Concrete execution step is as follows:

(1) data transmitter register group and data receive register group are all initial values, and affairs 1 and affairs 2 all perform affairs sign on;

(2) write operation has been carried out in affairs 1 pair of address 0, and current write operation is directly to cache operation, not other transactions requests data, so the data transmitter register group of affairs 1 does not change;

(3) write operation is carried out in affairs 2 pairs of addresses 1, due to collision detection mechanism and cache institutional framework, and system triggers data collision; This situation is the condition meeting restricted value transmit, so affairs 1 send data to affairs 2; Concrete operations be that affairs 1 copy data data transmitter register group to from cache, carry out relevant information record; And then send to affairs 2, make a record in data receive register group after affairs 2 receive data, and recorded the capable operative position of affairs 2 couples of cache in BITS position; Read or write all can record, and write operation has been carried out in affairs 2 pairs of addresses 1, so BITS second becomes 1 from 0, then continues executive routine;

(4) write operation is carried out in affairs 1 pair of address 2, cache due to place, address 2 is capable, and the cache with being kept at data transmitter register group is identical, so system is while carrying out write operation to the cache of affairs 1, also to carry out write operation to data transmitter register group, and the data division of amendment is sent to affairs 2;

(5) after affairs 2 receive Update Table information, detect BITS position, find that the data oneself that affairs 1 send over did not use, so only need the Update Table received to merge, without the need to carrying out rollback operation, efficiently avoid false sharing problem; If but oneself had used the data of the amendment just received, that just there occurs genuine data collision, at this moment in order to ensure the correctness of procedure result, just rollback operation must be carried out; At this time affairs 2 execute all operations, but also do not submit to, so can only wait for due to the affairs 1 that priority is higher;

(6) affairs 1 are complete and submit to, empty data transmitter register group; Then affairs 2 just allow to submit to, and the value of data receive register group is write back in cache, finally empty data receive register group.
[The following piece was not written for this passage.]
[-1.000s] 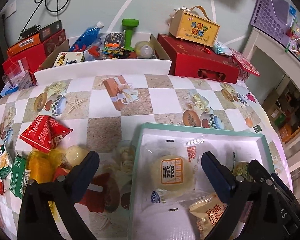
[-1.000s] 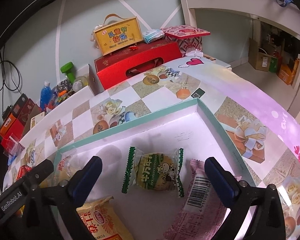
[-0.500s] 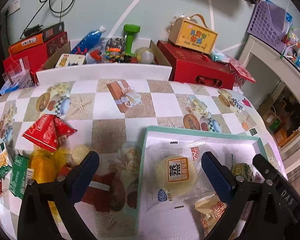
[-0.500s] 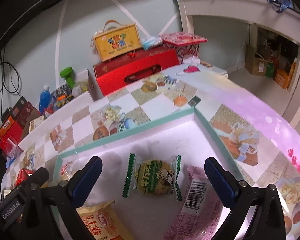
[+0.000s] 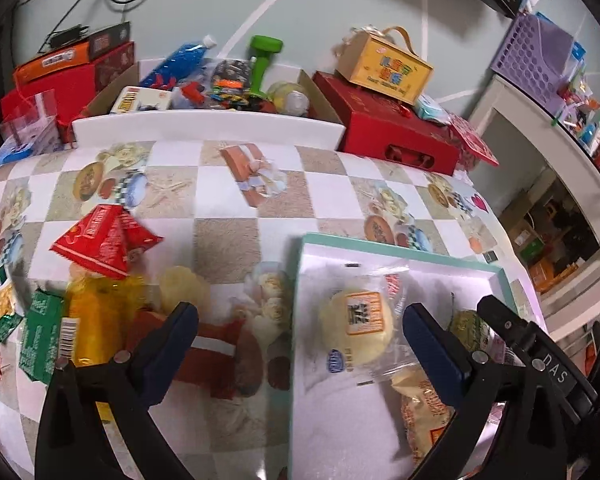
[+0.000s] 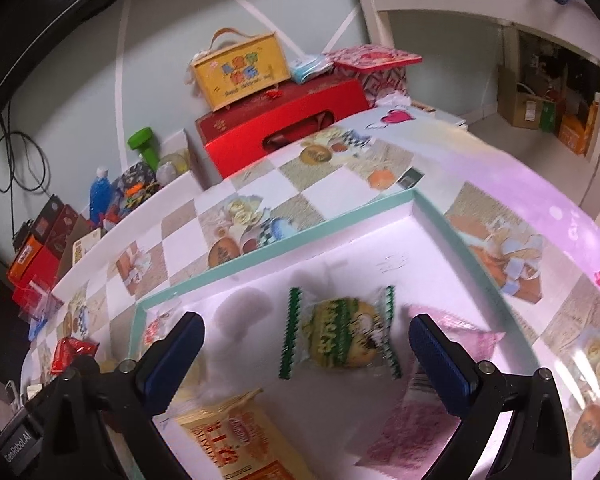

2. device according to claim 1 carries out a restricted value transmit method, it is characterized in that comprising the following steps:

Step 2, after the thread that priority is low receives the data passed over, can leave in data receive register group it, and then these data of low priority thread continue executive routine; As long as this low priority thread does not occur to submit to or rollback, all directly when having access to this colliding data block to operate in data receive register group later;

Step 3, if the higher transmission thread of priority has rewritten the data block sent, this high priority thread will send to receiving thread the part of amendment; Receiving thread can be verified, looks at whether the part revised used; If used, rollback operation will be carried out; If do not used, just carried out data fusion operation.